Di Propylene Glycols

Which products contain Di Propylene Glycol?

Personal care products such as deodorants, fragrances and perfumes, facial make-ups, soaps, shaving and skin care formulations, may contain DPG. Furthermore, DPG can be used as a raw material in the manufacture of polyester resins and of benzoate plasticizers. However, the DPG is converted to such products and it is essentially not present as DPG.

Can Di Propylene Glycol have adverse health effects?

Under conditions of normal use, DPG is a low concern for adverse health effects. DPG has low acute toxicity by oral, dermal and inhalation routes of exposure, although transient signs of altered nervous system function (commonly observed with short-chain glycol exposure) may occur following oral exposure to high levels. It is not irritating to the eyes or skin and does not cause allergic skin reactions. DPG is not a concern for repeated exposure toxicity at relevant exposure levels and is not considered to be carcinogenic or genotoxic, nor does it have effects on fertility or reproduction. 

Can DPG be harmful in the environment?

Under conditions of normal use, DPG is a low concern for adverse environmental effects. In the environment, DPG is readily biodegradable, is not expected to bio-accumulate and is of very low toxicity to aquatic organisms.

Is the use of DPG regulated?

Please refer to the section on Regulatory and Science.

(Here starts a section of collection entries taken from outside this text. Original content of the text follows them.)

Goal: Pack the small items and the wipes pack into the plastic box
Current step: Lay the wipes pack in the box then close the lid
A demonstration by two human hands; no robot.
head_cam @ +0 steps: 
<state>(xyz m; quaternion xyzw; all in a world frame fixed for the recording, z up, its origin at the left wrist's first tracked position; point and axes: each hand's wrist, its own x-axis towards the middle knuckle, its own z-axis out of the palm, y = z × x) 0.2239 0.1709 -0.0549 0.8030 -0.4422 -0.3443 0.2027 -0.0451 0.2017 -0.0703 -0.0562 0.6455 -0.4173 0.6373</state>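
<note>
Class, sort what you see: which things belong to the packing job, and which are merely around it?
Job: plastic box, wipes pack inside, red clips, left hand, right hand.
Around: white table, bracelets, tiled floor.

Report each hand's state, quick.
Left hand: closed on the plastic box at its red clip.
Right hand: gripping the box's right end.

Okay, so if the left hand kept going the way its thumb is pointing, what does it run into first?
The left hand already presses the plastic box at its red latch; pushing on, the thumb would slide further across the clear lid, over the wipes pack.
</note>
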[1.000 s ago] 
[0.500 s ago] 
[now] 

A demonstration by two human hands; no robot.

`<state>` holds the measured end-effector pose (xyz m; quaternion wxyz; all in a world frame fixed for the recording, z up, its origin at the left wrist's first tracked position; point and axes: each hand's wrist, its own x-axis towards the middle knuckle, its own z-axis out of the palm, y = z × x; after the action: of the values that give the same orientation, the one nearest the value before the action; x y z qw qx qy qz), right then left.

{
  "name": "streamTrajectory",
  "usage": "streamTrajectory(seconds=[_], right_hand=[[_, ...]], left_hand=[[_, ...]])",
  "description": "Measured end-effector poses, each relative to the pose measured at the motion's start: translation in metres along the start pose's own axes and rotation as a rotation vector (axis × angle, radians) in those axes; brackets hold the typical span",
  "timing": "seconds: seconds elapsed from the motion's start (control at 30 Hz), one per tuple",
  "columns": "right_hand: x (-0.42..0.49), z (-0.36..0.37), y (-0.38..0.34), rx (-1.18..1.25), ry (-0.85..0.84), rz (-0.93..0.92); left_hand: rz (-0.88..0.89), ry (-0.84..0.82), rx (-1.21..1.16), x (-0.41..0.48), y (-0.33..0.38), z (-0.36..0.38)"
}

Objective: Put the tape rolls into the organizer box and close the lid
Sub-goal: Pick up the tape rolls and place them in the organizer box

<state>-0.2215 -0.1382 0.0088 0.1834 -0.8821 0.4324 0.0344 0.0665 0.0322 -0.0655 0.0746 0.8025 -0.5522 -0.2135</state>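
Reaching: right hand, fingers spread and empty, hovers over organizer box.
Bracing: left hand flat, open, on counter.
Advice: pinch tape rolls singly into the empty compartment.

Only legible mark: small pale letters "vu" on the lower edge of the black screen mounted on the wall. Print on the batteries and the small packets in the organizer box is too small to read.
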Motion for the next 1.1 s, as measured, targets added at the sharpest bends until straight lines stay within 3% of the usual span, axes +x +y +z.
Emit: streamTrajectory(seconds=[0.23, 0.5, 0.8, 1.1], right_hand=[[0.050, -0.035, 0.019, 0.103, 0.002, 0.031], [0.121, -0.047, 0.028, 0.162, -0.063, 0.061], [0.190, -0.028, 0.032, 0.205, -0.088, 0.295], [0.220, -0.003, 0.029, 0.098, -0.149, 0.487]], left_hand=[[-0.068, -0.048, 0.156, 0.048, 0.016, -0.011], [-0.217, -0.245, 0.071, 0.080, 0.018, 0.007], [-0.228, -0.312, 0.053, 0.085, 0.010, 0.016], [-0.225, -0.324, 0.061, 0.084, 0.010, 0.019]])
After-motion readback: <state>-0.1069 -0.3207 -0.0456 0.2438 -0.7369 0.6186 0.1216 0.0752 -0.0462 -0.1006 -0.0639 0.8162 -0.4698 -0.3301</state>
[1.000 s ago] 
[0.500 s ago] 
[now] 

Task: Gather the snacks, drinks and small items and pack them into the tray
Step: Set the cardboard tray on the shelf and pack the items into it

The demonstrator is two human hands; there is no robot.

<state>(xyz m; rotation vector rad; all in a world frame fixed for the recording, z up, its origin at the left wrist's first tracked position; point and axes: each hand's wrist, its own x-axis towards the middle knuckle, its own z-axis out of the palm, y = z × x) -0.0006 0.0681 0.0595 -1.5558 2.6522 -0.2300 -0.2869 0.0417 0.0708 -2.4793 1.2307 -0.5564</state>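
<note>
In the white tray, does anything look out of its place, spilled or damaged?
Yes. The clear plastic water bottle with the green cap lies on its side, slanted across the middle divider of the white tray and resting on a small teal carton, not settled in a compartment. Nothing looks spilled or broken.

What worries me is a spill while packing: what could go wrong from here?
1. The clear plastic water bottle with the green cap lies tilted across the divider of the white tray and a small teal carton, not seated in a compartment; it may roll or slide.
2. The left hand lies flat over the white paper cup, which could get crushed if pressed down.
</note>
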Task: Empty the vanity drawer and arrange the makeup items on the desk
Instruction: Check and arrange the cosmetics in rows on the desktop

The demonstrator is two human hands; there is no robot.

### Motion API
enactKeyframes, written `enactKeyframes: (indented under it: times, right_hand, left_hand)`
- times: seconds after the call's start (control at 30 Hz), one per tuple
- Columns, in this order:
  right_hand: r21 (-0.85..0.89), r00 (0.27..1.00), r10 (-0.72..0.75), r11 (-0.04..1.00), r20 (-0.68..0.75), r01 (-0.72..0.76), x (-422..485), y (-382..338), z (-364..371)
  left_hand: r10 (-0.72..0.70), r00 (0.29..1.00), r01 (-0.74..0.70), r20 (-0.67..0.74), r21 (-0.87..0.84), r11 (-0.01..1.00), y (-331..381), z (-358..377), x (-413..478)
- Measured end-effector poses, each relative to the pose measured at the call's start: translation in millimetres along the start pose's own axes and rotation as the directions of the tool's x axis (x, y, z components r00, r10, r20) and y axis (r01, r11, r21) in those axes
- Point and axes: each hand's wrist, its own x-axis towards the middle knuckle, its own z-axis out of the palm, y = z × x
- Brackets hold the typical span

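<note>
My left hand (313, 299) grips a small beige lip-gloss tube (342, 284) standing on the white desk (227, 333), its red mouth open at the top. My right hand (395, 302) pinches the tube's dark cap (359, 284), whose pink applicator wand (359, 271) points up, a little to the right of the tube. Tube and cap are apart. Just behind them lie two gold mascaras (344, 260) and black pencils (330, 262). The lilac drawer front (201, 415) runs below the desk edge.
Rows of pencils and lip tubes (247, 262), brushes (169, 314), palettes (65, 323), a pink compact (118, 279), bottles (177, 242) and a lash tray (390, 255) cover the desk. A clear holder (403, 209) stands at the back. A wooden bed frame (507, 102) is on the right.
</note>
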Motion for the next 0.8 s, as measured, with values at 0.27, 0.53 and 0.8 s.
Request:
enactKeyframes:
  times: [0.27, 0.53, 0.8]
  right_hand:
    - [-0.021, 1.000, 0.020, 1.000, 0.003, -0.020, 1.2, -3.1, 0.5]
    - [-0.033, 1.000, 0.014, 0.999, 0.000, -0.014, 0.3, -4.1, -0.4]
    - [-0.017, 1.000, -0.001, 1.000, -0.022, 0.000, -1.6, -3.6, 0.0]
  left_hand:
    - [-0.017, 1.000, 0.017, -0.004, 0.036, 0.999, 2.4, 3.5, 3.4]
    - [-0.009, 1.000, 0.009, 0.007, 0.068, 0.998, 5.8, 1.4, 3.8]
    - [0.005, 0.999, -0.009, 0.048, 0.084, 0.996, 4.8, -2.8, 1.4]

What happens with DPG in the body?

DPG is expected to be readily absorbed by oral exposure but exposures through the skin are likely negligible and inhalation exposure to significant quantities of DPG is not expected.  Studies on the metabolism of structurally similar propylene glycols indicate that in the body DPG will readily break down to propylene glycol and then to carbon dioxide.